When the string "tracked" is part of a line in the data below, report the whole line.

* _Stored data_
■ ■ ■

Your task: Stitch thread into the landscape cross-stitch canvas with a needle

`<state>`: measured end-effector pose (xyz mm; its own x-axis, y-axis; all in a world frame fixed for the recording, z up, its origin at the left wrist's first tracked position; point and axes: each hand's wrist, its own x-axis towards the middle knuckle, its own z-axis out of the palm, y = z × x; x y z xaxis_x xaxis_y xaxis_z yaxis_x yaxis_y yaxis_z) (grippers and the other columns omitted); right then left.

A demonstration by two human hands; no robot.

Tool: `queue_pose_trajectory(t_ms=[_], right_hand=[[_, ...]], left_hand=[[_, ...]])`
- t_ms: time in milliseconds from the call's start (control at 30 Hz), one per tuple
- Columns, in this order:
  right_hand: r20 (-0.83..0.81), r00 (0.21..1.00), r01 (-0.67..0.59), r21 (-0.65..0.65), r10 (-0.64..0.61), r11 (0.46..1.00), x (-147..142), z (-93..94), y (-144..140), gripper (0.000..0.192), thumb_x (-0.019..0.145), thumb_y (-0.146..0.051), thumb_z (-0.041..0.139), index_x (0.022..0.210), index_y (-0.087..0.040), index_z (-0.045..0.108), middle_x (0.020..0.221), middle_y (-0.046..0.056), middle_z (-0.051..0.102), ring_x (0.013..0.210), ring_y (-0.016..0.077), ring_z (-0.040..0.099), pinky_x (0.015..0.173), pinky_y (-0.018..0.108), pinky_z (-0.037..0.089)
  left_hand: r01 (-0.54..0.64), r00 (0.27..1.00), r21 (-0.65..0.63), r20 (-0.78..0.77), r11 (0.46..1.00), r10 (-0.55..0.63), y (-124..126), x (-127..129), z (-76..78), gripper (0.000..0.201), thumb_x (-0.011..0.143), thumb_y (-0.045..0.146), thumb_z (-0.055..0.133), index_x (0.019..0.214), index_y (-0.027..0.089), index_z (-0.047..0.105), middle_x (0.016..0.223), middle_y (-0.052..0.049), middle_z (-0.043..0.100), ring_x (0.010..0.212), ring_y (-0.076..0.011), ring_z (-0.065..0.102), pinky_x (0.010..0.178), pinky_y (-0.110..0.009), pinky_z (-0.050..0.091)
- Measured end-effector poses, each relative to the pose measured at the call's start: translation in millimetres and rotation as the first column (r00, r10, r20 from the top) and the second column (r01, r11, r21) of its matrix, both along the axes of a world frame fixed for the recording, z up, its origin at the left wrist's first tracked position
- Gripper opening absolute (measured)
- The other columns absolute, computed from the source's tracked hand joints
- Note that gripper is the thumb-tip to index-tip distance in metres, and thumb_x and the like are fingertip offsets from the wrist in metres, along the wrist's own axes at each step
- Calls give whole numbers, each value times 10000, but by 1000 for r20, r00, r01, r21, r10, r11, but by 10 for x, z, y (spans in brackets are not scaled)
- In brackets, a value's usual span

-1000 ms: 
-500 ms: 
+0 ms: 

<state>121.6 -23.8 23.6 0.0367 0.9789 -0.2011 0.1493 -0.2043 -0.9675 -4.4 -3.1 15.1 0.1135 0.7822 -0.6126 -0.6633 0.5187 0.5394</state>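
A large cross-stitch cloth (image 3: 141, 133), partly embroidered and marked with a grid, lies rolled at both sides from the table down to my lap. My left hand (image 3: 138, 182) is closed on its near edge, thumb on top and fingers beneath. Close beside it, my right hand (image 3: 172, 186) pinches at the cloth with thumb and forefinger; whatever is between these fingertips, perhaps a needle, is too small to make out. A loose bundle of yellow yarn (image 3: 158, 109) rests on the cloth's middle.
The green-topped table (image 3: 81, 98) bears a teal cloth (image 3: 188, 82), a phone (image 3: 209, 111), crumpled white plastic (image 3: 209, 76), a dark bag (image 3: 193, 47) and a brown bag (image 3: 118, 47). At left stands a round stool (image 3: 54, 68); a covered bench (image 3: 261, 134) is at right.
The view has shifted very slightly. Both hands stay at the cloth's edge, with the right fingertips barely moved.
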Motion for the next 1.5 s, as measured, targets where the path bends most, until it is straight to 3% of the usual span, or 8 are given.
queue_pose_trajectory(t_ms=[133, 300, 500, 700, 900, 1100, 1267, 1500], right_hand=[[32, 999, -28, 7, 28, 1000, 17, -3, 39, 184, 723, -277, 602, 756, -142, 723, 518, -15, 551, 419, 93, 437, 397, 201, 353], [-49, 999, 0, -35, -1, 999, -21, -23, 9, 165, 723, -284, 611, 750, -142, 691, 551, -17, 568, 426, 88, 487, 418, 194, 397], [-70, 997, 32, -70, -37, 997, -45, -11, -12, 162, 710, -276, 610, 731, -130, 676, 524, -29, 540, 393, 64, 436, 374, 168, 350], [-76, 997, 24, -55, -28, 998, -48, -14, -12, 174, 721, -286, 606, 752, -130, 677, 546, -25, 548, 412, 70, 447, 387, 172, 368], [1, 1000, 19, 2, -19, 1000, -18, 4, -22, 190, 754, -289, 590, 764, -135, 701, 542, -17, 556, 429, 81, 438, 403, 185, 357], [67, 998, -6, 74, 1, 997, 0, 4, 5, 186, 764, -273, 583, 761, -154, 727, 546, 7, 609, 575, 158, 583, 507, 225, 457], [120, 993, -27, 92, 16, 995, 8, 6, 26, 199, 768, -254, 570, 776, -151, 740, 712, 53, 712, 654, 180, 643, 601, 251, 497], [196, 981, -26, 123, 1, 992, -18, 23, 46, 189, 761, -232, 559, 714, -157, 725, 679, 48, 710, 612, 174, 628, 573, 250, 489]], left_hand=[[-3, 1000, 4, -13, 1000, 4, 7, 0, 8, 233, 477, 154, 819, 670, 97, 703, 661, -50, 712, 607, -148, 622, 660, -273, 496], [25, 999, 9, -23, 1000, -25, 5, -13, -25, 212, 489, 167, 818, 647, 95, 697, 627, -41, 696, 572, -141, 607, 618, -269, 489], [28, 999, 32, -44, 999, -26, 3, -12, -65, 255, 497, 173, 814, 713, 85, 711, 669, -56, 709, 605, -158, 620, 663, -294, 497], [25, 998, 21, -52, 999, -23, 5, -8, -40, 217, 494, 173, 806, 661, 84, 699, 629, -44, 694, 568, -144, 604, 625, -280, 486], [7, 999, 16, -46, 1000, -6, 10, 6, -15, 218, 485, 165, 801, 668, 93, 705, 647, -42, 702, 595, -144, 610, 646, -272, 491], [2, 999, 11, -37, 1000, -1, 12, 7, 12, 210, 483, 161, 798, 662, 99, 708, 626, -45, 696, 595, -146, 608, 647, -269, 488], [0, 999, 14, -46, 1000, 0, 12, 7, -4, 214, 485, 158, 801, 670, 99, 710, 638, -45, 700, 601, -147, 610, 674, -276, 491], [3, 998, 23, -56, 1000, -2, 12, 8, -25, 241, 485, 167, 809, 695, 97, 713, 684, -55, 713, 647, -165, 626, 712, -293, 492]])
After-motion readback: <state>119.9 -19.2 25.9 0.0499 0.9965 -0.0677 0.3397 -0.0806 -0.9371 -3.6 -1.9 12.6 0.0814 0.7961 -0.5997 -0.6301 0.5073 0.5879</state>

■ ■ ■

* _The answer_
`<state>`: measured end-effector pose (xyz mm; its own x-axis, y-axis; all in a world frame fixed for the recording, z up, its origin at the left wrist's first tracked position; point and axes: each hand's wrist, its own x-axis towards the middle knuckle, its own z-axis out of the palm, y = z × x; x y z xaxis_x xaxis_y xaxis_z yaxis_x yaxis_y yaxis_z) (grippers and the other columns omitted); right then left.
- Measured end-effector poses, each relative to the pose measured at the call's start: translation in millimetres and rotation as the first column (r00, r10, r20 from the top) and the second column (r01, r11, r21) of its matrix, both along the axes of a world frame fixed for the recording, z up, its origin at the left wrist's first tracked position
- The other columns absolute, computed from the source's tracked hand joints

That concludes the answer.